La lumière remonte, trouve un visage. Des lèvres rougies, d’un ton légèrement trop carmin, mordues. Surprenantes dans sa peau pale. Des yeux clos. Elle se perd dans les circonvolutions d’une chevelure en bataille, emmêlée comme volontairement, lui arrachant un éclat blond, un reflet chaud. Un soupir entrouvre la bouche découvrant un éclat blanc. Le nez s’agite, se fronce. Une main émerge de l’océan de crin, tache pâle égarée dans l’ocre fauve. Un frisson, une contraction des doigts, mouvement d’épaule, détente d’une jambe, l’organisme s’éveille. Une paupière se soulève, puis l’autre. Une douleur diffuse à la base de la nuque lui revient, souvenir pointu de dents. Cicatrice à venir. L’idée d’être marquée émerge quelque part dans son esprit confus.

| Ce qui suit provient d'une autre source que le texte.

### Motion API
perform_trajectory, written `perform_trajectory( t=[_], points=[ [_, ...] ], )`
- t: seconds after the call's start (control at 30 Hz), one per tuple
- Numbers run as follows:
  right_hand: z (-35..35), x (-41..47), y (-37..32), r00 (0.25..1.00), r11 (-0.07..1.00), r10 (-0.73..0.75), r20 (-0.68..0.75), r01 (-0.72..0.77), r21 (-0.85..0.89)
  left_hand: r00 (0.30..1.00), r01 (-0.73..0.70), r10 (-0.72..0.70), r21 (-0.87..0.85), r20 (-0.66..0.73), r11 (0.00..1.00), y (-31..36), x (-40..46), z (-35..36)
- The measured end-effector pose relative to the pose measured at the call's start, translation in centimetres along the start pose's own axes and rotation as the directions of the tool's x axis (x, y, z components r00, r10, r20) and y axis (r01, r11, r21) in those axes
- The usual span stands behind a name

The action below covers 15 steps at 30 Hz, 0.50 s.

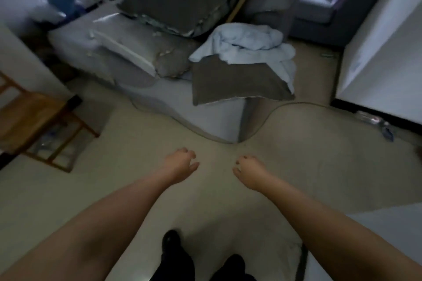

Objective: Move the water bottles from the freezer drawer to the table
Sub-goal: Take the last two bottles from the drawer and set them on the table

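Dim tiled floor (217, 201) fills the view, a mattress (159, 89) heaped with pillows ahead. Both hands hang over bare floor, left hand (180, 164) and right hand (249, 172) with fingers loosely curled, grasping nothing. No freezer drawer or water bottles show clearly, so I cannot tell which hand is nearer

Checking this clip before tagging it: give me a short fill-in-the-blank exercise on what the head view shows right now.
1. The left hand and the right hand both hold ____.
2. The light blue blanket lies crumpled on the grey ____.
3. The wooden chair stands at the ____ edge of the view.
4. Water bottles in either hand: ____.

Missing words: nothing; mattress; left; none
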State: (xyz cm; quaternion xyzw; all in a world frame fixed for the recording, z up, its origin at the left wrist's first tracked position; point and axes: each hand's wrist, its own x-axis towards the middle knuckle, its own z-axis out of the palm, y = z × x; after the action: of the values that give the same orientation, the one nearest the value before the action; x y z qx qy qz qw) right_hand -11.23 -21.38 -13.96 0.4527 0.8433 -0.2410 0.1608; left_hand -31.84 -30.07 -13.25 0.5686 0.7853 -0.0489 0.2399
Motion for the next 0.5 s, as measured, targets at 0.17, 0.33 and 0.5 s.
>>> perform_trajectory(
  t=[0.17,0.33,0.5],
  points=[
    [0.6,3.6,-9.0,0.977,0.971,-0.195,0.080,0.204,-0.127,0.980,0.186,-0.191,-0.078,-0.051,0.979,-8.5,-4.6,-0.6],
    [1.1,6.9,-20.5,0.939,0.919,-0.329,0.097,0.342,-0.196,0.946,0.300,-0.315,-0.160,-0.080,0.941,-18.0,-8.3,-1.3],
    [2.5,9.2,-33.7,0.886,0.850,-0.446,0.130,0.464,-0.248,0.895,0.383,-0.419,-0.217,-0.151,0.898,-28.1,-11.7,-3.8]
  ],
)
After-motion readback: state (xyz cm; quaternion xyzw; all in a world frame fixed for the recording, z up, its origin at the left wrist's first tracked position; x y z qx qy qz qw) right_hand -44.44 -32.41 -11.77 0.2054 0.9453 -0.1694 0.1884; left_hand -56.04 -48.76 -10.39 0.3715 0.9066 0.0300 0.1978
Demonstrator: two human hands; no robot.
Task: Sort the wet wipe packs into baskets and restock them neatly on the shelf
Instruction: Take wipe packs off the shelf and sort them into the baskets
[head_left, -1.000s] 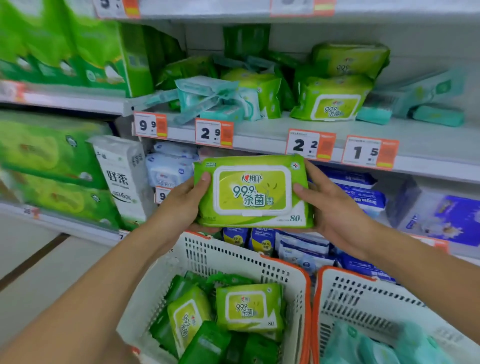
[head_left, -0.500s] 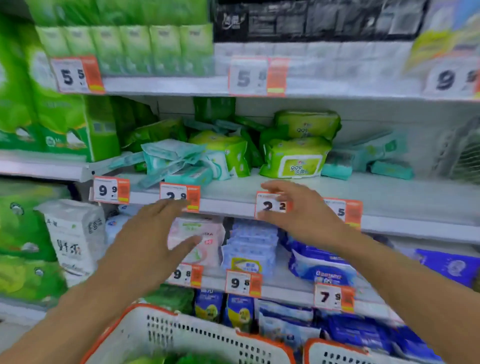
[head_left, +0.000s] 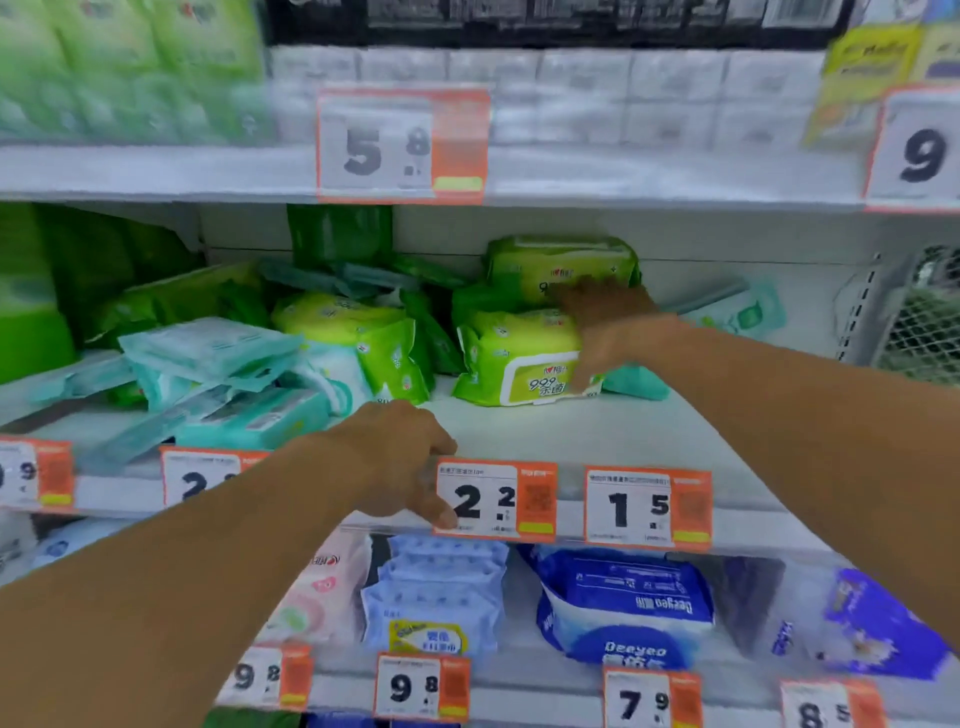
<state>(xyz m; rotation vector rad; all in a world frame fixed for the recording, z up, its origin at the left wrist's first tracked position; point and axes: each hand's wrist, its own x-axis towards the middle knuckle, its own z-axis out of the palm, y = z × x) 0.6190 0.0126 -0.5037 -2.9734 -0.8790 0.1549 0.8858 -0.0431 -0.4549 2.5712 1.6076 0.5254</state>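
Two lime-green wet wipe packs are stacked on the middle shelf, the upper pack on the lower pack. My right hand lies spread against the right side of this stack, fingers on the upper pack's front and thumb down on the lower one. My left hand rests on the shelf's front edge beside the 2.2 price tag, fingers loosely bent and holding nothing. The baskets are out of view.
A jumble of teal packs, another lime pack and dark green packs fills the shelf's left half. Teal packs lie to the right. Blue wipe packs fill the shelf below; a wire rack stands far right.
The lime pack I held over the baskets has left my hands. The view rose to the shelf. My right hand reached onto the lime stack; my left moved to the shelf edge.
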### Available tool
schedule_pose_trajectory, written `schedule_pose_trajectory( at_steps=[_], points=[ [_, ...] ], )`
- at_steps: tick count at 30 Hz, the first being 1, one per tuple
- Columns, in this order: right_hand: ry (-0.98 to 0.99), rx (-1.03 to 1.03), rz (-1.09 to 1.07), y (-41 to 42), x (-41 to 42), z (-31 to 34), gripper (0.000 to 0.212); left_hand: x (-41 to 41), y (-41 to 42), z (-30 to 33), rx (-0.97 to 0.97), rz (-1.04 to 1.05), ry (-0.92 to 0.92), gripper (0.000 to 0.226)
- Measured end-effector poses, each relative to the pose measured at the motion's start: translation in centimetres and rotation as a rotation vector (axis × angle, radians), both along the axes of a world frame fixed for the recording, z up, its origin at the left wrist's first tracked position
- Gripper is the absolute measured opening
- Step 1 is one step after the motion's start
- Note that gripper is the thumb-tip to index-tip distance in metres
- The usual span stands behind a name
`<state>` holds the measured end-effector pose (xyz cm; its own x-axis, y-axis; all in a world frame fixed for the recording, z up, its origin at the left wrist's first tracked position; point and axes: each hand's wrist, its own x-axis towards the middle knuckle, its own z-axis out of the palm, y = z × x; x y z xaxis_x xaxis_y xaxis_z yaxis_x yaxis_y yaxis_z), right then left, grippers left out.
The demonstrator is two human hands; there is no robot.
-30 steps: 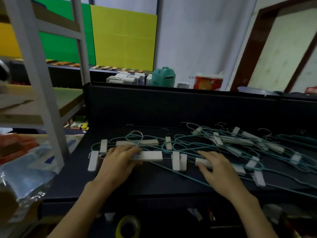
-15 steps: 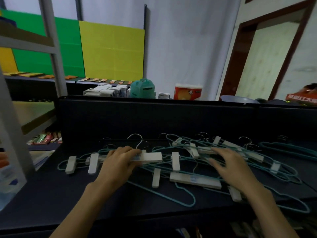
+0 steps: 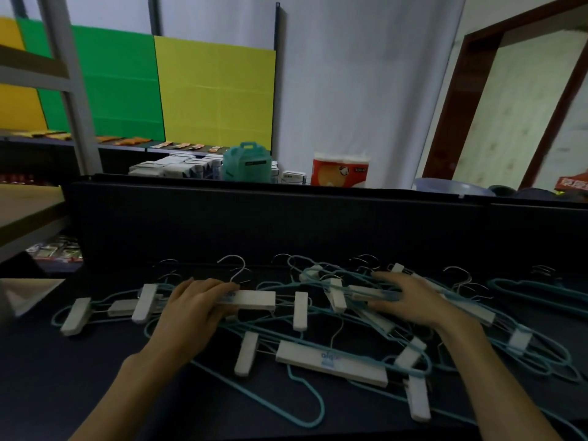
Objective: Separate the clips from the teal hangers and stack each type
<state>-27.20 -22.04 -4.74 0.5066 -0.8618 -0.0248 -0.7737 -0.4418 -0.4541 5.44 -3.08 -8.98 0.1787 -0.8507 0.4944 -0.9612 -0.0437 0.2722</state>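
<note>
The teal hangers (image 3: 366, 319) lie tangled across the middle and right of the frame on the dark table (image 3: 79, 386), white clips (image 3: 300, 310) still on them. The left hand (image 3: 191, 310) curls round a white bar (image 3: 251, 299) at centre; the right hand (image 3: 410, 300) rests on the heap, fingers spread and nearly straight. The hangers look light, thin and springy — likely to snag — so take each by its bar beside a clip.

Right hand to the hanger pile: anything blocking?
Nothing visible. The right hand already rests with spread fingers on the tangled teal hangers, touching a white bar there. The left hand holds another white bar. The hangers overlap, so lifting one may drag its neighbours.
</note>
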Motion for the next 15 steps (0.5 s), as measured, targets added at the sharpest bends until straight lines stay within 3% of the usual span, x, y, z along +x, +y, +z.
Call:
schedule_pose_trajectory(
  at_steps=[5,15],
  points=[
    [-0.03,0.012,-0.007,-0.5,0.0,-0.1,0.081,0.0,-0.7,0.0,-0.002,-0.021,0.016,0.037],
    [-0.101,-0.317,-0.143,3.8,0.3,1.3,0.096,0.7,-0.9,0.9,0.012,-0.132,0.034,0.037]
  ],
)
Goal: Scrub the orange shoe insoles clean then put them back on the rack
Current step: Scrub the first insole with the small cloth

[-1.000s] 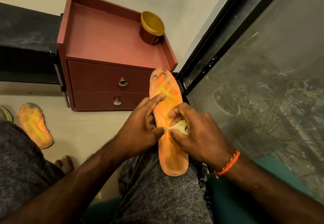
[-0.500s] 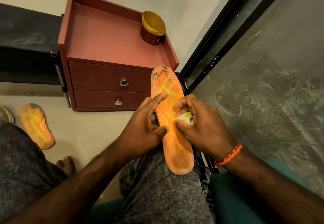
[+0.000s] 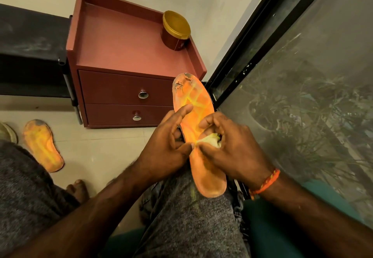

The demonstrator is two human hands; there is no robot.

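Observation:
An orange insole (image 3: 201, 114) with yellow lines and a worn grey toe lies lengthwise over my right knee, toe pointing away. My left hand (image 3: 167, 146) holds its left edge, with the thumb and index finger on its top face. My right hand (image 3: 232, 148) grips a small crumpled pale cloth (image 3: 211, 139) and presses it on the middle of the insole. A second orange insole (image 3: 43, 145) lies flat on the floor at the left.
A red-brown two-drawer cabinet (image 3: 125, 98) stands ahead, with a brown jar with a yellow lid (image 3: 175, 30) on its top. A dark rack (image 3: 30, 42) stands to its left. A black-framed glass door (image 3: 302, 76) runs along the right. A pale shoe (image 3: 8, 133) shows at the left edge.
My right hand with the cloth has slid up the insole from the arch toward the middle. The insole has shifted slightly with it.

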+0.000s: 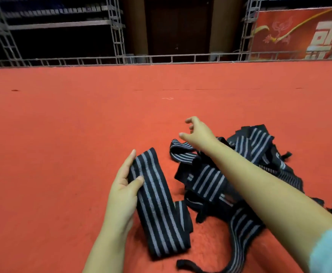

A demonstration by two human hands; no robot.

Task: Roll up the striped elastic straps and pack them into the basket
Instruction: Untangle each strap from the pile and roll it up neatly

La lumière s’étale sur une peau tendue,

souligne l’ombre d’une épaule

au creux de la clavicule,

posant un éclat jaune

sur cette blancheur.

Sa chaleur en écho au brasier

rongeant son ventre,

lové entre son nombril et ses reins,

sorte de gros chat pesant

Le contact d’une main absente

sur sa hanche,

de doigts brûlants

s’entourant à ses poignets.

Une raideur dans son cou

lui revient,

ses muscles noués

crient le contact disparu.

Courbatures au creux des cuisses,

souvenir d’enserrement.

Presque douleur dorsale qui l’engourdie,

la retient dans son nid.

Le soleil ajoute au ventre de cette matinée. Le corps porté par le matelas, des draps doux qui se lamentent de la nuit au contact de sa peau nue. Des taches, des marques les habitent encore racontant chaque geste. Elle est l’empreinte d’un autre. Elle se sent le creux de ce qu’il a laissé, se remplissant de lumière matinale. Elle charge, retrouve la route de son corps tandis qu’il se réchauffe. Son souffle lui parait trop calme, trop régulier, elle l’écoute comme s’il émanait d’un étranger.

Elle reprend conscience comme on sort d’une anesthésie ; s’assied le regard ailleurs, du coton plein la tête. La journée a commencé sans elle. Son dos se dérouille, la dérange alors qu’elle le déroule. Le sommeil se rendort au coin de ses paupières. Elle se dégage des couvertures, pose un pied au sol, le deuxième, se redresse lentement, d’un geste fluide. s’habille automatiquement.